## Recorded data

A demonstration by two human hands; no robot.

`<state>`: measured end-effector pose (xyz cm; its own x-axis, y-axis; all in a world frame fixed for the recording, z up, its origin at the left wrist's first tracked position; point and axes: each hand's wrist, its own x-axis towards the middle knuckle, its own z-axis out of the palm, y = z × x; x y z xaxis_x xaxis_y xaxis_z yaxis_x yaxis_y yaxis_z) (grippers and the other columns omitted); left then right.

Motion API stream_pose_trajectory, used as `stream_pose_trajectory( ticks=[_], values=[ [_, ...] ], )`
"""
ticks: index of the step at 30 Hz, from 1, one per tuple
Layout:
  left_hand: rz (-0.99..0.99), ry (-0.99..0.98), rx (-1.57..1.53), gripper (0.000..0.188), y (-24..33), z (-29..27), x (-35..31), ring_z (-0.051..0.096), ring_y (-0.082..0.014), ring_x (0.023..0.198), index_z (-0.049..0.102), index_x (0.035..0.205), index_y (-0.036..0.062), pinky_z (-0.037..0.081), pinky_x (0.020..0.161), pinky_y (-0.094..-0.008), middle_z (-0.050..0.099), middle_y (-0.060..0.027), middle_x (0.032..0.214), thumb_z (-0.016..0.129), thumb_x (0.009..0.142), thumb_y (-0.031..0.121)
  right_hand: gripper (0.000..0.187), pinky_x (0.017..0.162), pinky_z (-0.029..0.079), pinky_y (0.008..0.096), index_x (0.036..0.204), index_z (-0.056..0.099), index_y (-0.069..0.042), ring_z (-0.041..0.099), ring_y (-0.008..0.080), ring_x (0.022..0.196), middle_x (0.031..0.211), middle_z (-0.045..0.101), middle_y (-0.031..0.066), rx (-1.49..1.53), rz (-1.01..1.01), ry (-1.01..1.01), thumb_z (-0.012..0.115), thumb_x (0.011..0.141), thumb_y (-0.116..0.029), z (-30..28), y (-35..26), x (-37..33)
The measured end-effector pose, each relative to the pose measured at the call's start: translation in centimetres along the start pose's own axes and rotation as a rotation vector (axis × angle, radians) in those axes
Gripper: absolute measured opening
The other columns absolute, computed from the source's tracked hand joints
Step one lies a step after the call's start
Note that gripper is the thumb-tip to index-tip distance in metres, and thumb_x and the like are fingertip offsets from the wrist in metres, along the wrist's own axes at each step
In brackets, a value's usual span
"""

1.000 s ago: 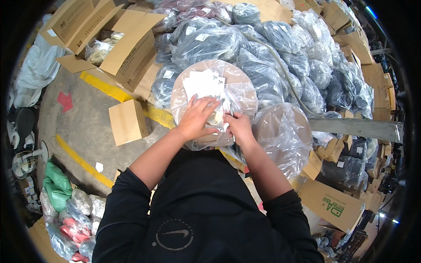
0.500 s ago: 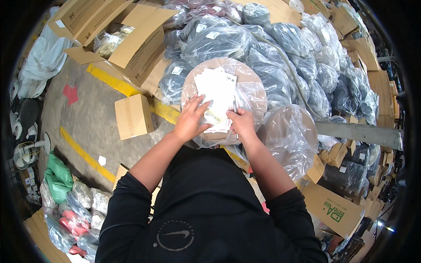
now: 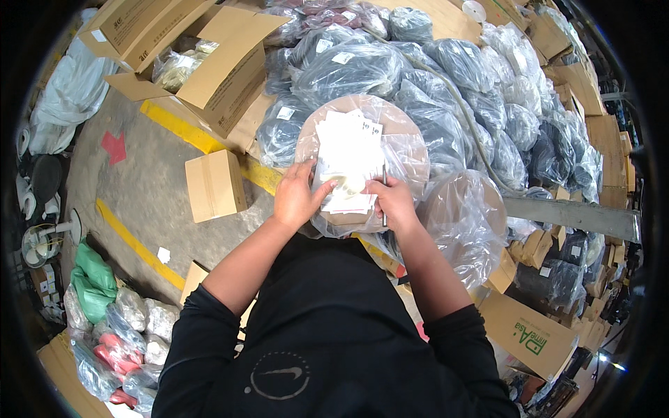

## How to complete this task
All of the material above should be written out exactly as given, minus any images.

## Result of the exercise
A demonstration by two human hands; no robot.

`<state>`: measured end-effector pose (xyz cm; its own x-axis, y-axis; all in a world frame fixed for the recording, z up, its origin at the left wrist's first tracked position; point and axes: each hand's wrist, its own x-axis towards the middle knuckle, its own z-axis out of the palm, y = z × x; x y z xaxis_x xaxis_y xaxis_z yaxis_x yaxis_y yaxis_z) (grippers and the other columns omitted); left then right.

Motion API stream_pose_trajectory, used as `stream_pose_trajectory( ticks=[_], values=[ [_, ...] ], )`
"""
ticks: index of the step at 30 Hz, from 1, one per tuple
Layout:
  left_hand: rz (-0.99..0.99), ry (-0.99..0.98), rx (-1.57..1.53), gripper (0.000..0.188), y (-24..33), z (-29..27), x (-35..31), ring_z (-0.051..0.096), ring_y (-0.082..0.014), ring_x (0.023..0.198), index_z (-0.049..0.102), index_x (0.035..0.205), index_y (-0.036..0.062), pinky_z (-0.037..0.081), pinky_x (0.020..0.161), pinky_y (-0.094..-0.008), middle_z (-0.050..0.099), middle_y (-0.060..0.027), middle_x (0.032..0.214), thumb_z (-0.016..0.129), thumb_x (0.009..0.142), thumb_y (-0.031..0.121)
  right_hand: gripper (0.000..0.187), pinky_x (0.017..0.162), pinky_z (-0.029..0.079), pinky_y (0.008..0.096), index_x (0.036..0.204), index_z (-0.056..0.099), index_y (-0.069..0.042), ring_z (-0.041..0.099), ring_y (-0.008..0.080), ring_x (0.022..0.196), middle_x (0.031..0.211), middle_z (-0.045..0.101), middle_y (-0.031..0.066), rx (-1.49..1.53), rz (-1.01..1.01), ry (-1.01..1.01), thumb_z (-0.012..0.115), thumb_x (0.011..0.141), thumb_y (-0.116..0.029), z (-30..28), y (-35..26), x (-37..33)
The measured end-effector pose, each relative to the pose measured at the call's start: translation in centimetres along the start pose's own axes and rotation as a rotation vector (axis × angle, radians) in those axes
Gripper: absolute measured opening
The other columns absolute, computed from the source's tracked hand joints
Step one lies a step after the call's start
Note that gripper is the thumb-tip to index-tip distance in metres, and thumb_x and the like are fingertip offsets from the wrist in metres, along the wrist's own axes at each step
In brackets, a value's usual span
"""

1.000 s ago: 
0.500 s ago: 
now: 

No further output is needed here.